B. Sufficiency of the Evidence

          In his first twelve points of error, appellant contends the evidence is legally and factually insufficient to support his conviction for the offense of misapplication of fiduciary property. Appellant was charged in a one-count indictment with twenty-four separate violations of that offense.
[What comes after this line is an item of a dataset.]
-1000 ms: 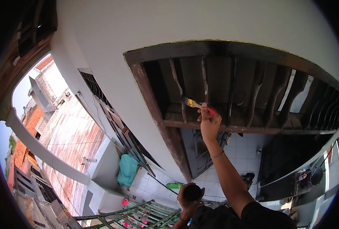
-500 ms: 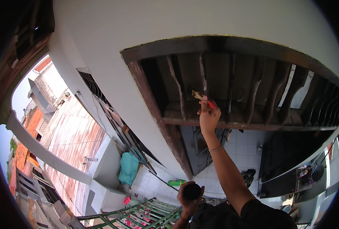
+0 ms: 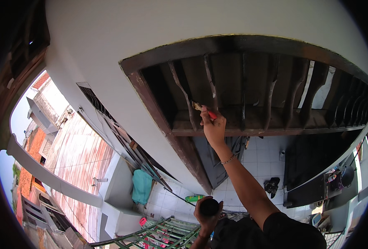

          A person commits the offense of misapplication of fiduciary property if he intentionally, knowingly, or recklessly, misapplies property he holds as a fiduciary in a manner that involves substantial risk of loss to the owner of the property or to a person for whose benefit the property is held. Tex. Pen. Code Ann. § 32.45(b) (Vernon Supp. 2004). Under the statute, “misapply” is defined as dealing “with property contrary to: (A) an agreement under which the fiduciary holds the property; or (B) a law prescribing the custody or disposition of the property.” Tex. Pen. Code Ann. § 32.45(a)(2) (Vernon Supp. 2004).

1. Standards of Review

          When we review the legal sufficiency of the evidence, we view all the evidence in the light most favorable to the verdict to determine whether any rational trier of fact could have found the essential elements of the offense beyond a reasonable doubt. Jackson v. Virginia, 443 U.S. 307, 319 (1979); Johnson v. State, 23 S.W.3d 1, 7 (Tex. Crim. App. 2000); Rosillo v. State, 953 S.W.2d 808, 811 (Tex. App.–Corpus Christi 1997, pet. ref’d). We measure the legal sufficiency of the evidence by the elements of the offense as defined by a hypothetically correct jury charge. Malik v. State, 953 S.W.2d 234, 240 (Tex. Crim. App. 1997). “Such a charge would be one that accurately sets out the law, is authorized by the indictment, does not unnecessarily increase the State’s burden of proof or unnecessarily restrict the State’s theories of liability, and adequately describes the particular offense for which the defendant was tried.” Id.